First the base cases, number
and variable
:
XCTAssertEqual(Expression.number(3).evaluate([:]), 3)
XCTAssertEqual(Expression.variable("x").evaluate(["x":7]), 7)
XCTAssertEqual(Expression.variable("x").evaluate(["a":7]), 0)
Then the recursive ones, plus
and minus
; other operators would be analogous:
XCTAssertEqual(
Expression.plus(
Expression.number(2),
Expression.number(3))
.evaluate([:]),
5)
XCTAssertEqual(
Expression.minus(
Expression.number(2),
Expression.number(5))
.evaluate([:]),
-3)
I didn’t use any variables in the operator tests. Do I worry? Not too much, since they only depend on evaluate()
doing its job on the subtrees. Similarly, I didn’t check that operators could have another operator in their left or right subtree.
To remove the last traces of doubt, I may use an elaborative test: one I expect to pass without me writing any new code:
typealias E = Expression // save some typing:)
let expression =
E.plus(
E.minus(
E.minus(
E.variable("x"),
E.number(2)
),
E.plus(
E.number(1),
E.variable("y")
)
),
E.plus(
E.variable("x"),
E.minus(
E.number(4),
E.number(3)
)
)
)
let values = ["x":5, "y":7]
XCTAssertEqual(
expression.evaluate(values),
1)
(This passed on the first try.)
Here’s the code for evaluate()
:
func evaluate(_ values: [String:Int]) -> Int {
switch self {
case .number(let value) :
return value
case .variable(let name):
return values[name] ?? 0
case .plus(let left, let right):
return left.evaluate(values) + right.evaluate(values)
case .minus(let left, let right):
return left.evaluate(values) - right.evaluate(values)
}
}
TDD for Conversion to Postfix
Let’s work through another example. Instead of evaluating an expression in place, we might want to compile it. A common approach is to compile an expression to postfix, which can be evaluated later using a stack.
The rules are:
- a number or variable writes its value or name to the output
- An operator writes the postfix for the left side, the postfix for the right side, then the operator character
We’ll just generate text; a real application would probably create a stream of tokens.
Here are the tests. They were written and made to pass one at a time.

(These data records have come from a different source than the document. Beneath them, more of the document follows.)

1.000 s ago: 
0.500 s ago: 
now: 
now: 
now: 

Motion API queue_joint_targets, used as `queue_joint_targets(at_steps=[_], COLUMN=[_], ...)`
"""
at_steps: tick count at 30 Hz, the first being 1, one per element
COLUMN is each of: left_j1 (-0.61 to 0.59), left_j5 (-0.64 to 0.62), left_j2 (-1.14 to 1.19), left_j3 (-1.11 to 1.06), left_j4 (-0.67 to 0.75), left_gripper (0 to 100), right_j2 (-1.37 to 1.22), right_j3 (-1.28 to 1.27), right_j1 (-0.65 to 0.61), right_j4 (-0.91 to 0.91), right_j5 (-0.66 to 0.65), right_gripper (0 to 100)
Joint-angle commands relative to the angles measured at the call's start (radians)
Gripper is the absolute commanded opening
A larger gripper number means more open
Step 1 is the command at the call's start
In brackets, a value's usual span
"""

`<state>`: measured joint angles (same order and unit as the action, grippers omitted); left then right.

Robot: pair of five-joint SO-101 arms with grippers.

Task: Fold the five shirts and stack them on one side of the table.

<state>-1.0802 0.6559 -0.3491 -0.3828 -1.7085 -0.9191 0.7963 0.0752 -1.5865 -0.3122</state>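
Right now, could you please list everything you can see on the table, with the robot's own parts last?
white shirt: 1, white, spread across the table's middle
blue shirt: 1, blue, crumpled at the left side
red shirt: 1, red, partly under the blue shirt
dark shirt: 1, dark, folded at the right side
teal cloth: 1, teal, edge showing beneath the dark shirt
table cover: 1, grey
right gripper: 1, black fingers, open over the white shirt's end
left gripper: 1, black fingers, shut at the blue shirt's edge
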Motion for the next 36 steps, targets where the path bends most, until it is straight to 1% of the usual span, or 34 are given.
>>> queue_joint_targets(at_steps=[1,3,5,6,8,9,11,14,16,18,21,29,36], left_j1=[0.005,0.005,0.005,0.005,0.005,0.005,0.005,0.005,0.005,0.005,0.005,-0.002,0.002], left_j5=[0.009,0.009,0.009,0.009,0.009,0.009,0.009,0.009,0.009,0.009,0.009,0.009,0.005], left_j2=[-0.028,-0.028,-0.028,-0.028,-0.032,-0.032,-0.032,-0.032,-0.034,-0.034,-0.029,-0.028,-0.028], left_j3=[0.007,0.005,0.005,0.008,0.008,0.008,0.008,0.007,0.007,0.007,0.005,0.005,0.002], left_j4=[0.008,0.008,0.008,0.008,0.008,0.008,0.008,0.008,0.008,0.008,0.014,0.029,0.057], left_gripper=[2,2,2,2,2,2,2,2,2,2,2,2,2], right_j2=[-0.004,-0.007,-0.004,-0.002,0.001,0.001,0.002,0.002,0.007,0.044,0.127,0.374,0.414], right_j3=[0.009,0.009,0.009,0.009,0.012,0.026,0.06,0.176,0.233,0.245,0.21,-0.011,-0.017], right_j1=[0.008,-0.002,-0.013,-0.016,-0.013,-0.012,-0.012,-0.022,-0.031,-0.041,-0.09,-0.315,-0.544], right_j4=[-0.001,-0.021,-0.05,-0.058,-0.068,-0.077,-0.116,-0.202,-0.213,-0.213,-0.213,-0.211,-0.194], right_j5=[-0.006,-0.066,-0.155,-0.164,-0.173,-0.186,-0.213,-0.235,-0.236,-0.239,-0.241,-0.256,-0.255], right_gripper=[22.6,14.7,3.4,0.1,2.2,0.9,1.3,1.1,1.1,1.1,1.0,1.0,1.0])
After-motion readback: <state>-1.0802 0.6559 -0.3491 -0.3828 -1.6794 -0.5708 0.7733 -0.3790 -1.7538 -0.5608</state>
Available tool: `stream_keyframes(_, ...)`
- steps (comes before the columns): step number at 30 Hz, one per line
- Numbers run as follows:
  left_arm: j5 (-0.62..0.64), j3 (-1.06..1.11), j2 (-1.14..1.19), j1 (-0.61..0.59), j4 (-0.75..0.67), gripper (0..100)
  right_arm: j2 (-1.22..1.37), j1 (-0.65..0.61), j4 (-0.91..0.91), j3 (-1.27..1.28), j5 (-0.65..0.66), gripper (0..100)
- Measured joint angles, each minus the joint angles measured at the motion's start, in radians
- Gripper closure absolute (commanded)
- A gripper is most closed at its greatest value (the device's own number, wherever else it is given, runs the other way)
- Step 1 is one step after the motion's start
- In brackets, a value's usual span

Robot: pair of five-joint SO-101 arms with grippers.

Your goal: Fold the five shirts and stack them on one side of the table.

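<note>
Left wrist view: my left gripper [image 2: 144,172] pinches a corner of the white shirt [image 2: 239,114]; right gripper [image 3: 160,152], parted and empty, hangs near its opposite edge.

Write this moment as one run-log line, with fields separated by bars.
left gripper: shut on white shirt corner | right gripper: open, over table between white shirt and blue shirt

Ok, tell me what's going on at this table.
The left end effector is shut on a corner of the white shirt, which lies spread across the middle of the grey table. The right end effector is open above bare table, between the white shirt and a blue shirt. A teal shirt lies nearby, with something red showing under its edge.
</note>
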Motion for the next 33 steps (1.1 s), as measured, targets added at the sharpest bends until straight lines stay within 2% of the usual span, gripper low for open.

XCTAssertEqual(E.variable("x").postscript(), "x ")
XCTAssertEqual(E.number(17).postscript(), "17 ")
XCTAssertEqual(
E.plus(E.number(2), E.number(3)).postscript(),
"2 3 + ")
XCTAssertEqual(
E.minus(E.number(2), E.number(3)).postscript(),
"2 3 - ")
let expression =
E.plus(
E.minus(
E.minus(
E.variable("x"),
E.number(2)
),
E.plus(
E.number(1),
E.variable("y")
)
),
E.plus(
E.variable("x"),
E.minus(
E.number(4),
E.number(3)
)
)
)
XCTAssertEqual(
expression.postscript(),
"x 2 - 1 y + - x 4 3 - + + ")
Here’s the full implementation:
func postscript() -> String {
switch self {
case .variable(let name):
return "\(name) "
case .number(let value):
return "\(value) "
case .plus(let left, let right):
return "\(left.postscript())\(right.postscript())+ "
case .minus(let left, let right):
return "\(left.postscript())\(right.postscript())- "
}
}
This went together very easily, and its overall shape resembles the first solution.
Summary
Recursive structures fit well with recursive functions; they often yield a succinct solution that feels “obvious”. (There are particular situations that might need to avoid recursion, or need to add mechanism to avoid the risk of stack overflow, but they pay extra to do that.)
We’ve demonstrated how to use TDD to create recursive methods: develop at least one base case, then use that to test-drive the recursion cases. You can do the other base cases at any time. You might use one final “do it all” test to confirm that things work as expected for a big example.